La actriz de “Abrir puertas y ventanas”, “Encarnación” y “Excursiones”, entre otros filmes, recordó que “escuchaba los por qué de que las mujeres usan velo y creo que desde Occidente hay ciertas cosas que no son fáciles de comprender. Y creo que deberíamos empezar desde el entendimiento un acercamiento entre las religiones y las culturas”.

En ese sentido, agregó que “el velo lejos de ser experimentado como una opresión a la femineidad es algo que resguarda y protege a la mujer. Como búsqueda estética también es muy lindo que Analía se empieza a sentir más femenina y dueña de sí a partir del uso del velo. Yo sentía que el velo me daba mucho poder para elegir a quién mirar y quién querés que te mire”.

Por otra parte, la actriz sostuvo que “la primera escena del rezo en la mezquita es la más linda de la película, porque es la que la conecta por primera vez con su espiritualidad. Ahí ella toma conciencia de sí misma. Y además, fue algo que a mi me ayudó mucho como persona”.

En relación a su primer papel protagónico en cine, Juncadella recordó que “al principio sentía nervios y responsabilidad de llevar toda la película adelante. Pero después ya en los ensayos y al comienzo del rodaje eso se fue disipando. Trabajé codo a codo con Florencia, porque tenía un poco de vértigo de que toda la película se narrara a partir del punto de vista de mi personaje”.

Poco antes de partir de gira por Holanda y Suiza con la obra teatral “La laguna”, de Agostina López, en la que comparte cartel con Germán De Silva y Denise Groesman, la actriz señaló que ensayó mucho antes del filme, “sobre todo quién es Analía, de dónde viene y más que nada su manera de ser, porque se maneja de manera muy intuitiva y tenía que ser como un impacto su llegada a la ciudad”.

“Trabajé mucho cómo caminaba y se movía, y el tema de su acento entrerriano. Ensayábamos mucho las escenas con el texto, pero especialmente nos interesaba mostrar cómo se iba transformando, qué le iba sucediendo en relación al Islam y a ella misma”, añadió Juncadella, que aprendió mucho fijando las experiencias que le produjeron sus primeros contactos con la comunidad musulmana.

Sin embargo, la actriz resaltó que “nunca hubo un exceso de racionalización para fijar algo estrictamente. Todo el tiempo estábamos probando y trabajando en el proceso. Eso me hizo bien para entender que uno nunca puede contralar todo en la actuación, sino que hay algo que surge y se expresa solo. Se trata de entregarse y confiar en el trabajo”.

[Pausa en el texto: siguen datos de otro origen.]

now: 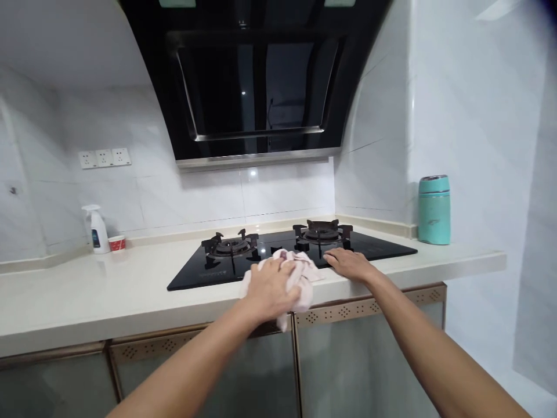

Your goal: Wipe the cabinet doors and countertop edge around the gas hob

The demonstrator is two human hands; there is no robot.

En relación al crecimiento interior que experimenta Analía, quien pasa de ser una joven aniñada y dubitativa a convertirse en una mujer con capacidad de decidir por ella misma, Juncadella explicó que “ella aprende al final que no tiene que huir de sí misma para aprender a vivir su propia vida. Va construyendo sin mucha presión ni ansiedad, disfrutando de cada paso que da. Y es eso lo que la hace crecer”.

“La película no cuenta su pasado ni nada, pero sí nos plantea una edad en la que uno necesita tomar distancia de donde viene. Porque ella viene de un entorno donde todos le dicen cómo tiene que ser. Ella siente la necesidad de salirse de ahí y encontrar su propio lugar, de salir de ese espacio de ingenuidad donde había sido puesta por su madre y su contexto social”, redondeó.